Sunday, May 27, 2018

The Stamp of Compliance

If you're a type one, you've likely accumulated a litany of diagnoses over your lifetime. Hashimotos, celiac, lupus, the works. They pile on, accruing in your chart over the years. Maybe this bothers you, maybe it doesn't. There's constant debate about the power of labels and how one's diagnostic label can help or hurt them if they over-identify with it. But the more time I spend in the medical field, the more I notice a label that doesn't seem to yield any benefit: compliant. Or, for our purposes, non-compliant.

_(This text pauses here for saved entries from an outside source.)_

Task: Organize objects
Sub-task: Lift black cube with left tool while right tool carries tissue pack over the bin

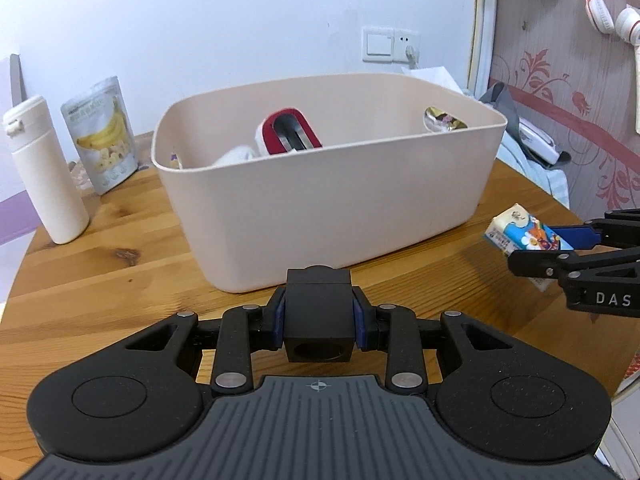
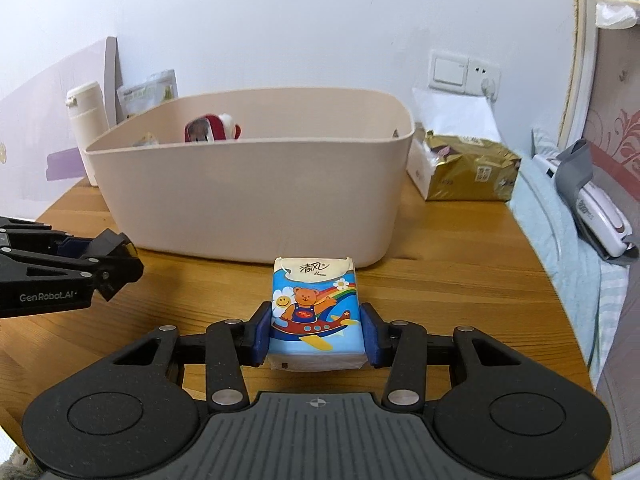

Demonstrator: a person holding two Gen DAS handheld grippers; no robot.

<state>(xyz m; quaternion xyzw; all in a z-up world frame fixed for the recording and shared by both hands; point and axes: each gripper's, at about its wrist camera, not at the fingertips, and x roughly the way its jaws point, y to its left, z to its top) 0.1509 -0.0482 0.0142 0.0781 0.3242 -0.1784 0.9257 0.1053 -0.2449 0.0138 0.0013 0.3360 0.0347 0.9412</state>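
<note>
A beige plastic bin (image 1: 320, 216) stands on the wooden table; it also shows in the right wrist view (image 2: 248, 208). It holds a red and white item (image 1: 286, 132) and a few other things. My left gripper (image 1: 319, 326) is shut on a small black box (image 1: 319, 320) just in front of the bin. My right gripper (image 2: 316, 330) is shut on a cartoon tissue pack (image 2: 314, 312), held above the table in front of the bin; the pack shows at the right in the left wrist view (image 1: 520, 236).
A white bottle (image 1: 44, 172) and a banana snack pouch (image 1: 102, 136) stand left of the bin. A gold packet (image 2: 468, 172) and a white box lie to its right. A bed with a white device (image 2: 600, 216) borders the table's right edge.
</note>
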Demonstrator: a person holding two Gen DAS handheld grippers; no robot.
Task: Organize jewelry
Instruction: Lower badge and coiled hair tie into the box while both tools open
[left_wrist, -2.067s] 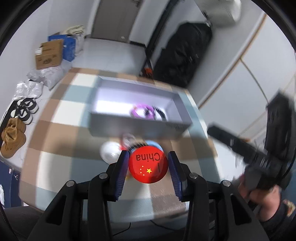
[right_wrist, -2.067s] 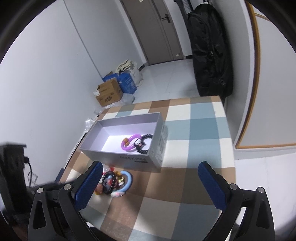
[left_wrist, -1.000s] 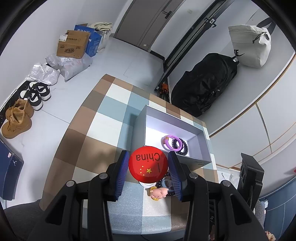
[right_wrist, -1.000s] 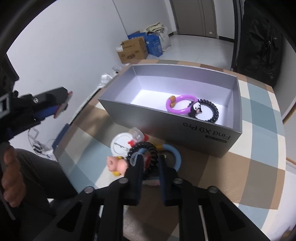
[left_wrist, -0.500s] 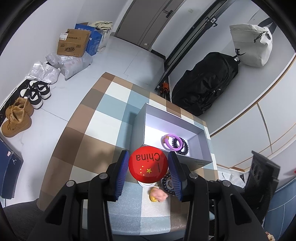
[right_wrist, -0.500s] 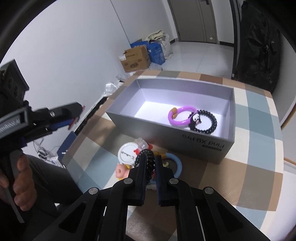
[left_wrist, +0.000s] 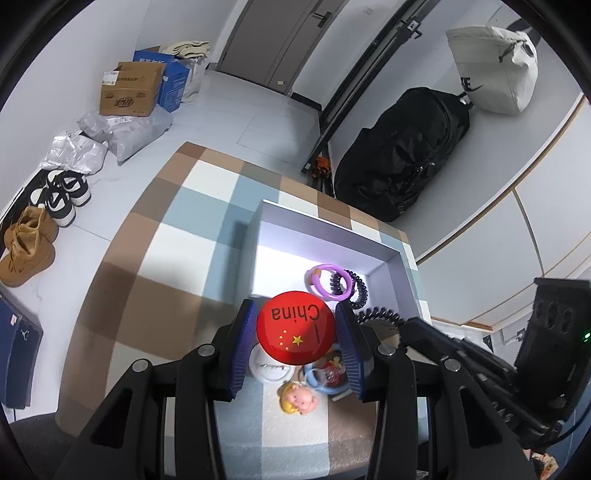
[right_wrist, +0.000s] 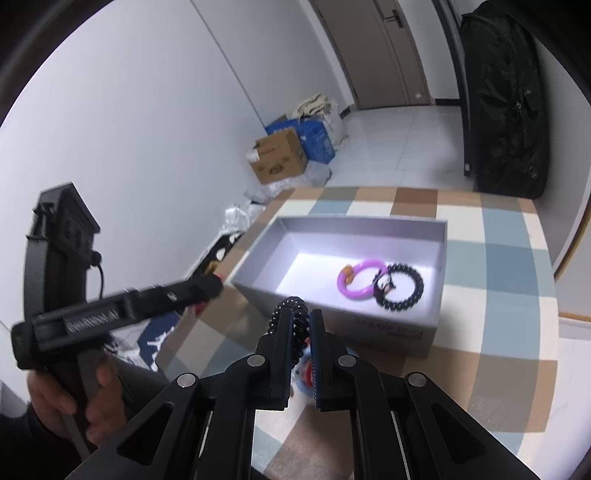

Over time, doctors need to monitor your diagnoses and how you are managing your health. But seeing non-compliant or history of non-compliance tacked onto a patient chart tends to create an image in a provider's mind before they even meet their patient. There is a level of judgement that inevitably occurs once your diagnostic labels include compliance issues. Much like words that we no longer use due to the negative connotation and derogatory nature they became so closely linked with, compliance is beginning to get a bit of a bad rep. Why? To start, let's look at the definition:
source: www.dictionary.com

Obeying. Yielding. Not exactly words I would appreciate being used towards me as a patient. "You must obey your diabetes regimen." I'm trying to live my best life, not surrender at battle in Winterfell. I've heard certain healthcare providers talk about a shift toward using the word adherence, which I personally think is better. The bottom line is, the word compliance has developed a stigma. To have such a strong label as a diagnostic tool on a patient's chart is a risky move. It becomes easy to say, "This patient is non-compliant. I better not get my hopes up. They're probably not doing what they're supposed to."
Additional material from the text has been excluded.